Required action -
For each line of the data below that holds "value", copy the line.

# # # # #

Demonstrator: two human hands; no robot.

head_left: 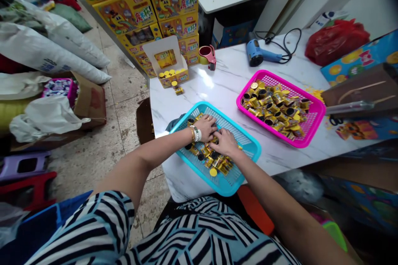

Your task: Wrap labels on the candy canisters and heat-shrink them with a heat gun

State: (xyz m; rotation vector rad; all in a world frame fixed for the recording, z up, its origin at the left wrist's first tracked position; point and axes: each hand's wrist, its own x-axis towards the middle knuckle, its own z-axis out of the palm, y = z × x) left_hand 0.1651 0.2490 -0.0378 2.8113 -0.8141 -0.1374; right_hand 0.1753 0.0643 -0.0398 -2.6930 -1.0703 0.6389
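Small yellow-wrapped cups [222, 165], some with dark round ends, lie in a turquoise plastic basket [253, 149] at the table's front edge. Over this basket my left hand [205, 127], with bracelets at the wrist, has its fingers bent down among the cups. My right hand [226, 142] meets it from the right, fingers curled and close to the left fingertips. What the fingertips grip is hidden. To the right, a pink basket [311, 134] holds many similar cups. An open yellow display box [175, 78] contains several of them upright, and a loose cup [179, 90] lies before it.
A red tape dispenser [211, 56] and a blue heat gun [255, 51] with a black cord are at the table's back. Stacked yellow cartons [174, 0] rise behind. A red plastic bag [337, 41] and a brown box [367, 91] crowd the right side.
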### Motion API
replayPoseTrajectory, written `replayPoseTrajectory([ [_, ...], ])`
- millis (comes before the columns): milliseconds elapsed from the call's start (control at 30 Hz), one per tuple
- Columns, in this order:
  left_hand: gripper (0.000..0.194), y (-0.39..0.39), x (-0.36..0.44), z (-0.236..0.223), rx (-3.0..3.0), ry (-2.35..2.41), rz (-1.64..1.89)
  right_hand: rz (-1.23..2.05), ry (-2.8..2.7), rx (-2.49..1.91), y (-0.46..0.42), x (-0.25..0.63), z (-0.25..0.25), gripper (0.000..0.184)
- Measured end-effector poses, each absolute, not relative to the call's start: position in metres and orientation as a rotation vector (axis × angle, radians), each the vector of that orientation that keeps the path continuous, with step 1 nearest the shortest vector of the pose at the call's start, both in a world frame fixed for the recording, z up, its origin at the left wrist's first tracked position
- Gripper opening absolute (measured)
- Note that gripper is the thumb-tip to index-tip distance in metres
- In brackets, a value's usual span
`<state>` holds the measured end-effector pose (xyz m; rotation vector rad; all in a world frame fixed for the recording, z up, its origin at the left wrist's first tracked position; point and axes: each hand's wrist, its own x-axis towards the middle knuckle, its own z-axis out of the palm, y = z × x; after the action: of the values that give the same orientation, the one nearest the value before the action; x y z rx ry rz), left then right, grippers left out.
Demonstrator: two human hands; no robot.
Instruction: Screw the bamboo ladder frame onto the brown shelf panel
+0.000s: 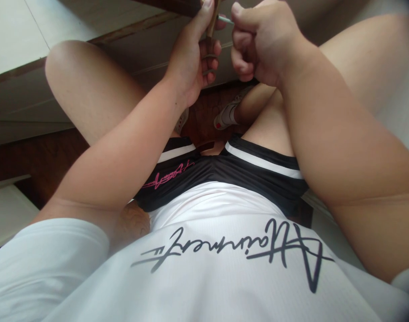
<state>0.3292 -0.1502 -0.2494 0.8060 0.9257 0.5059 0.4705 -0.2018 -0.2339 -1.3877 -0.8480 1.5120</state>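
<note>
At the top of the head view, my left hand [190, 56] is closed on a thin brown strip [211, 29], which stands nearly upright between the thumb and fingers. Its upper end runs out of the frame. My right hand [266, 40] is beside it, fingers curled, pinching a thin pale stick [226, 19] between thumb and forefinger. The stick points left and its tip is at the brown strip; whether it touches or goes into the strip I cannot tell. Both hands are raised between my knees.
A pale tabletop [13, 38] with a worn brown edge lies at the upper left, close to my knee. Below the hands are a shoe [221, 121] and the dark reddish floor [200, 105]. Another pale panel [8, 214] stands at the lower left.
</note>
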Motion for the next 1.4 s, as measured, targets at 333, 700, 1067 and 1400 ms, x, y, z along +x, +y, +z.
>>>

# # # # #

Problem solution -
- In brackets, a value's usual span
`<state>` holds the measured end-effector pose (xyz m; rotation vector rad; all in a world frame fixed for the recording, z up, its origin at the left wrist's first tracked position; point and axes: each hand's wrist, its own x-axis towards the middle knuckle, its own z-axis out of the palm, y = z × x; after the action: of the values that give the same orientation, the one nearest the value before the action; x y z rx ry rz), left then right, grippers left out.

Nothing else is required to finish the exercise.